= National Congress of Fiji =

The National Congress of Fiji was a Fijian political party that existed from 1965 to 1967. It was created to represent Indo-Fijians as a rival to the Citizens Federation. It soon merged, along with the General Electors Association, which mainly represented Fijians of European descent, to form the Alliance Party.

==Origins==
The National Congress of Fiji formed on 10 January 1965 at the Kisan Sangh Hall in Lautoka, in front of 1,500 farmers, led by Ayodhya Prasad. The Congress sent a telegram to the Secretary General of the United Nations stating that 80,000 Fiji Indians wanted to settle in a foreign country. The purpose of the telegram was to draw the attention of the United Nations to the plight of the Fiji Indians. The telegram had the desired result, as under pressure from the United Nations the Colonial Secretary called a Constitutional Conference for 26 July 1965.

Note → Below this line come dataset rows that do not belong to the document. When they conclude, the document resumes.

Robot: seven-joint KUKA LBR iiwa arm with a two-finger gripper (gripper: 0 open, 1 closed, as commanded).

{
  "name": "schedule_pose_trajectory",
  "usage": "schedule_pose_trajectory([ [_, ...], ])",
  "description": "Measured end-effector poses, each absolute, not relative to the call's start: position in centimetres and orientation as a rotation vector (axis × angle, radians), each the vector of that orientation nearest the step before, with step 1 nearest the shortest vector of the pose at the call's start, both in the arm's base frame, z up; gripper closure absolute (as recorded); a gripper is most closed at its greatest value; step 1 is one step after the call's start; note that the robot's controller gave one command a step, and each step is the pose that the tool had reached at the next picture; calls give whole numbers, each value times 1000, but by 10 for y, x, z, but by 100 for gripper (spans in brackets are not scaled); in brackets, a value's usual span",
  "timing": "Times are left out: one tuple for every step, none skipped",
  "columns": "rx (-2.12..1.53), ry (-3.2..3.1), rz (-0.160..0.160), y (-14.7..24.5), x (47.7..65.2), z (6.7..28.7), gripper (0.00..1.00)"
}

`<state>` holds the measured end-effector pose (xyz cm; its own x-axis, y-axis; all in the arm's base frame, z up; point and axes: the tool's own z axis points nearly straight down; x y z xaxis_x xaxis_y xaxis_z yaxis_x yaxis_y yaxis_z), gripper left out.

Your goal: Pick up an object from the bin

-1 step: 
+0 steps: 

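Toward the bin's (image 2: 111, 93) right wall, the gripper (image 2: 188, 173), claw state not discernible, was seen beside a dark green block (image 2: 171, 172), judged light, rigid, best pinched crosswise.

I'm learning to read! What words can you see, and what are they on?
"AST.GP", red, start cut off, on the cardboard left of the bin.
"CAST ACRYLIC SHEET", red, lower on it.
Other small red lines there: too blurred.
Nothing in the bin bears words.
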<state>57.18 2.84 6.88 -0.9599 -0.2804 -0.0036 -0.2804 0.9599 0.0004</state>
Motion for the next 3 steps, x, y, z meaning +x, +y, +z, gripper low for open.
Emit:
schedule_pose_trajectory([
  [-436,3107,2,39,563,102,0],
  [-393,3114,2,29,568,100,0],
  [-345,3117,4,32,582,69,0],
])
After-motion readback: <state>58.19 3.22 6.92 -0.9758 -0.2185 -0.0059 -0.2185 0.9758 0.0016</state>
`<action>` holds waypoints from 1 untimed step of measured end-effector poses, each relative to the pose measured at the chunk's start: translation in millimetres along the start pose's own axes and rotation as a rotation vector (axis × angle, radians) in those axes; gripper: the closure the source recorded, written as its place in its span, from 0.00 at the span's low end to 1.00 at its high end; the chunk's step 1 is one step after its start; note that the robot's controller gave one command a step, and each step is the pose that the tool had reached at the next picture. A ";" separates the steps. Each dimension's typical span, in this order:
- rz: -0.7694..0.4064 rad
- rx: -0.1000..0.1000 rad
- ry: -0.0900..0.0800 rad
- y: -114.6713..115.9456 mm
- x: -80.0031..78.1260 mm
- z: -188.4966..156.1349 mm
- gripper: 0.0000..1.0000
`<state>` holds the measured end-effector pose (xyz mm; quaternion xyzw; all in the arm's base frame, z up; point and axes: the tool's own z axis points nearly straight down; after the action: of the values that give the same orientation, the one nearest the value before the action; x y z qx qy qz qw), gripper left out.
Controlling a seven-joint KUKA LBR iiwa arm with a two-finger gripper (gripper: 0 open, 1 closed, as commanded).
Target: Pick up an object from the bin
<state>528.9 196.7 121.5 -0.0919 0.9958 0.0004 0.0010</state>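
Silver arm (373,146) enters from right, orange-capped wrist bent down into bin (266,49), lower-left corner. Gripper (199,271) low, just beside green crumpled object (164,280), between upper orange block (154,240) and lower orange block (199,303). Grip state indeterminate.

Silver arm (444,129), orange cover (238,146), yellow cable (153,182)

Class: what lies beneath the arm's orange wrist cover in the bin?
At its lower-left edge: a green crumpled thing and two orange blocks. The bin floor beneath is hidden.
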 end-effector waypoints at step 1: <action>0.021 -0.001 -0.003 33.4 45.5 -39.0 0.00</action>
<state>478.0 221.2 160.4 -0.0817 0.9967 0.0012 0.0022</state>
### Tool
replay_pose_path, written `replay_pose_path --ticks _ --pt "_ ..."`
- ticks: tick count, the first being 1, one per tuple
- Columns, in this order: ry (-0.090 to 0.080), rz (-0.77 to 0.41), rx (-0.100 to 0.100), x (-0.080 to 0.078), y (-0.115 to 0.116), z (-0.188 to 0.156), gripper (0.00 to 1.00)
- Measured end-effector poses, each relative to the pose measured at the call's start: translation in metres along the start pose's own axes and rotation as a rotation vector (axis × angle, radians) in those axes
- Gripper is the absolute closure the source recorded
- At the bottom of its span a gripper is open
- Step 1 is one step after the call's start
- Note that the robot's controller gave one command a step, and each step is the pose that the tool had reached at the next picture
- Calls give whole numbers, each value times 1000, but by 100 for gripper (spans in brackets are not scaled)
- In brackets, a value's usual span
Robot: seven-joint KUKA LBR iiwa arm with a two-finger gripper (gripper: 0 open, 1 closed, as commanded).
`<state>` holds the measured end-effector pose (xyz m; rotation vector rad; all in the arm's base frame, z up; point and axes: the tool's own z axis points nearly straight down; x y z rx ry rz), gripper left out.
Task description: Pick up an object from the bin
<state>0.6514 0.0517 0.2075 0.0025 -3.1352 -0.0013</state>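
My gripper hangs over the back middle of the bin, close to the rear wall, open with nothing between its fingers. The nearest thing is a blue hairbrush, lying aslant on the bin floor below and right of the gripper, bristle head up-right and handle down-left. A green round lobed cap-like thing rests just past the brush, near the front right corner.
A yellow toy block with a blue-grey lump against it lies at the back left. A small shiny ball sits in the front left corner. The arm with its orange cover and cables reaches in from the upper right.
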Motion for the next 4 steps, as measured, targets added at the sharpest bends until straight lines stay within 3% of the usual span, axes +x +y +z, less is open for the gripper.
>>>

Prasad and the Congress were bitterly opposed to A. D. Patel and the Federation Party. Prasad believed that A.D. Patel actually did not want independence for Fiji and used the fear of common roll to deter other groups from agreeing to independence. On 21 July 1965, before the delegates departed for the London constitutional conference, the Congress called a meeting in which Fijian and European members of the Legislative Council were invited. The purpose of the meeting was to ensure that delegates to the London Conference were aware that there was at least one group of Fiji Indians willing to work with other groups to achieve independence.

==Merger==
In October 1965, Prasad met Ratu Kamisese Mara and suggested the establishment of a new political party made up of the Fijian Association and National Congress of Fiji. Kamisese Mara got the Europeans to join up as well and several meetings were held before it was decided on 29 November 1965 to form the Alliance Party. The Alliance was formed on 12 March 1966 with the coming together of the Fijian Association, National Congress of Fiji, General Electors Association, Suva Rotuman Association, Rotuman Convention, Chinese Association, All-Fiji Muslim Political Front, Fiji Minority Party and the Tongan Organization, along with Vijay R. Singh, who joined it independently.

For the 1966 elections, the Alliance Party asked the National Congress to put forward names of its candidates. Prasad put his own name for the Western cross-voting seat, while K. S. Reddy was nominated for the Nadi/Nadroga seat and James Shankar Singh for the Ba seat. Singh, was able to use his influence with Kamisese Mara to have the Western cross-voting ticket given to Reddy and the Nadi/Nadroga ticket (against Patel) given to Prasad. This incident showed both Prasad and Singh trying to outmaneuver each other for the leadership of Indians in the Alliance Party. Prasad lost to Patel by 7601 votes to 4025 votes and Reddy won against his Federation party opponent. The Alliance party took 23 seats during this election.

Originally Indians had joined the Alliance Party as members of the National Congress, but Singh encouraged people to join the Party directly. Prasad believed that the Indians would have a better say in the Alliance Party if they joined it through the National Congress but was powerless to prevent the move to direct membership as he was afraid that this would be seen as an attempt by him to destabilise the Alliance Party. With failing health he could do little and the National Congress was wound up in 1967.